_Data shown_
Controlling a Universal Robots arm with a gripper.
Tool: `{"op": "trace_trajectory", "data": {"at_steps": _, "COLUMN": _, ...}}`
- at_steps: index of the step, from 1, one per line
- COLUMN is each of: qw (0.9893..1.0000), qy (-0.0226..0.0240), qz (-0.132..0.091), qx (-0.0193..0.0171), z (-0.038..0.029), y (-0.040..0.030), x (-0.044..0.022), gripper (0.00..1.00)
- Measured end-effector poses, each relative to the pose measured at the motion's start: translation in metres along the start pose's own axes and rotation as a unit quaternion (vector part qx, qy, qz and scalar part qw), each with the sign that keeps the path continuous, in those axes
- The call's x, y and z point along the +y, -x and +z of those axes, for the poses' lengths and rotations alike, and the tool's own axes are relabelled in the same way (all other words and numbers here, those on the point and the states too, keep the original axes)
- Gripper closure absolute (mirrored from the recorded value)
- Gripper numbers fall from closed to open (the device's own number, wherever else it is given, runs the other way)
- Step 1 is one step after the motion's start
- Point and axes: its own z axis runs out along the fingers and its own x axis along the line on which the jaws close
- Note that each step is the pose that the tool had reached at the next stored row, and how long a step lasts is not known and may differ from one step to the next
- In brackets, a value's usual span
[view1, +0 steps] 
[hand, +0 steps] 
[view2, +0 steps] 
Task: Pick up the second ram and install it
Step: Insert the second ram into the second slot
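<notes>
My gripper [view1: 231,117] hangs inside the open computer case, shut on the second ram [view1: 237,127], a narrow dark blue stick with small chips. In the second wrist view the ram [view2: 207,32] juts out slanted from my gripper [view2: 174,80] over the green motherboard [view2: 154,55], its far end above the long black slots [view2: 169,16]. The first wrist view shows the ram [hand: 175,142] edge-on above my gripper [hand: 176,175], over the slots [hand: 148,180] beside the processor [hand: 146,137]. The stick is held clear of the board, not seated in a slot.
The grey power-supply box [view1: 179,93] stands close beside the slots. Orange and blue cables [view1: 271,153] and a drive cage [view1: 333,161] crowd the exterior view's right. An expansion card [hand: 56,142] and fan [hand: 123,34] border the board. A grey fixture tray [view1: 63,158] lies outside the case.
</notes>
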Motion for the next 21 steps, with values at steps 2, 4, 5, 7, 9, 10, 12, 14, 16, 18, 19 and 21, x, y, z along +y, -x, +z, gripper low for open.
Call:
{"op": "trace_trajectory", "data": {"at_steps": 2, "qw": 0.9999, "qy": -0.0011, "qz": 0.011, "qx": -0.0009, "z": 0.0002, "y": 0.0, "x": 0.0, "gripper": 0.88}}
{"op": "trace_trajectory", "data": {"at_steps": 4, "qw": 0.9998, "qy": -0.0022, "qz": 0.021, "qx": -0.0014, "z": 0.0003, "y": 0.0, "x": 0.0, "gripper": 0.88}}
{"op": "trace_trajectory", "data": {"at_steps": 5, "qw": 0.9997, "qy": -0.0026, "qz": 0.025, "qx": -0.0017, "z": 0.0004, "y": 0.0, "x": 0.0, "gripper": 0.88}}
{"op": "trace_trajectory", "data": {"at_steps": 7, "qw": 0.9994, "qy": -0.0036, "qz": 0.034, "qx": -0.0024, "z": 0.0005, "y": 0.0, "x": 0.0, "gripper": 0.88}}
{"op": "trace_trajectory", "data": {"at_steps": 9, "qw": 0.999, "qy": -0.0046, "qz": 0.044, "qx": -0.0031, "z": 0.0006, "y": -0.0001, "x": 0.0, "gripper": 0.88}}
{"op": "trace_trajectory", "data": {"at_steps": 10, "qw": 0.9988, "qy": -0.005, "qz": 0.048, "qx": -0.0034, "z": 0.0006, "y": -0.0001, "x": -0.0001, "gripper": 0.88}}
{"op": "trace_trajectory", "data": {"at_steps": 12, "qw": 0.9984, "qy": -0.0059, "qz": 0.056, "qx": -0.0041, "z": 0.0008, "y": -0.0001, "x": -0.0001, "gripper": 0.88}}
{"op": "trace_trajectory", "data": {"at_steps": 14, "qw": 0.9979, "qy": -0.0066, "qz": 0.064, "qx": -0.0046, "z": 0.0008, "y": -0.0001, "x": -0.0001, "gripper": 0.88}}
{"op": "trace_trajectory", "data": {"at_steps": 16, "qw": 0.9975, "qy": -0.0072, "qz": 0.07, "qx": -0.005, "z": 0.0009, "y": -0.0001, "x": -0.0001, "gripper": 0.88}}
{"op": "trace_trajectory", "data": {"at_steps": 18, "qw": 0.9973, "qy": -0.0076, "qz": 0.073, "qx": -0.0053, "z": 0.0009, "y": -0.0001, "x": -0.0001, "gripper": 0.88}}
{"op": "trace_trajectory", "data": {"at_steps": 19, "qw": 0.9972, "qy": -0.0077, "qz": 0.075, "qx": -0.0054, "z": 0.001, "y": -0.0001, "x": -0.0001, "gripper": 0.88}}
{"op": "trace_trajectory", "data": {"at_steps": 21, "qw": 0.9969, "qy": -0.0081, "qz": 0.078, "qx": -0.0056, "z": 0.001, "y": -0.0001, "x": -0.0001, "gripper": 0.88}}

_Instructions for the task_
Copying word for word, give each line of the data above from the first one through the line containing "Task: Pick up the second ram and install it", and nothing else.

_Exercise output_
Controlling a Universal Robots arm with a gripper.
Tool: `{"op": "trace_trajectory", "data": {"at_steps": _, "COLUMN": _, ...}}`
- at_steps: index of the step, from 1, one per line
- COLUMN is each of: qw (0.9893..1.0000), qy (-0.0226..0.0240), qz (-0.132..0.091), qx (-0.0193..0.0171), z (-0.038..0.029), y (-0.040..0.030), x (-0.044..0.022), gripper (0.00..1.00)
- Measured end-effector poses, each relative to the pose measured at the motion's start: translation in metres along the start pose's own axes and rotation as a unit quaternion (vector part qx, qy, qz and scalar part qw), each with the sign that keeps the path continuous, in those axes
- The call's x, y and z point along the +y, -x and +z of those axes, for the poses' lengths and rotations alike, and the tool's own axes are relabelled in the same way (all other words and numbers here, those on the point and the states too, keep the original axes)
- Gripper closure absolute (mirrored from the recorded value)
- Gripper numbers fall from closed to open (the device's own number, wherever else it is given, runs the other way)
- Step 1 is one step after the motion's start
- Point and axes: its own z axis runs out along the fingers and its own x axis along the line on which the jaws close
- Note that each step is the pose that the tool had reached at the next stored row, and how long a step lasts is not known and may differ from one step to the next
- In brackets, a value's usual span
[view1, +0 steps] 
[hand, +0 steps] 
[view2, +0 steps] 
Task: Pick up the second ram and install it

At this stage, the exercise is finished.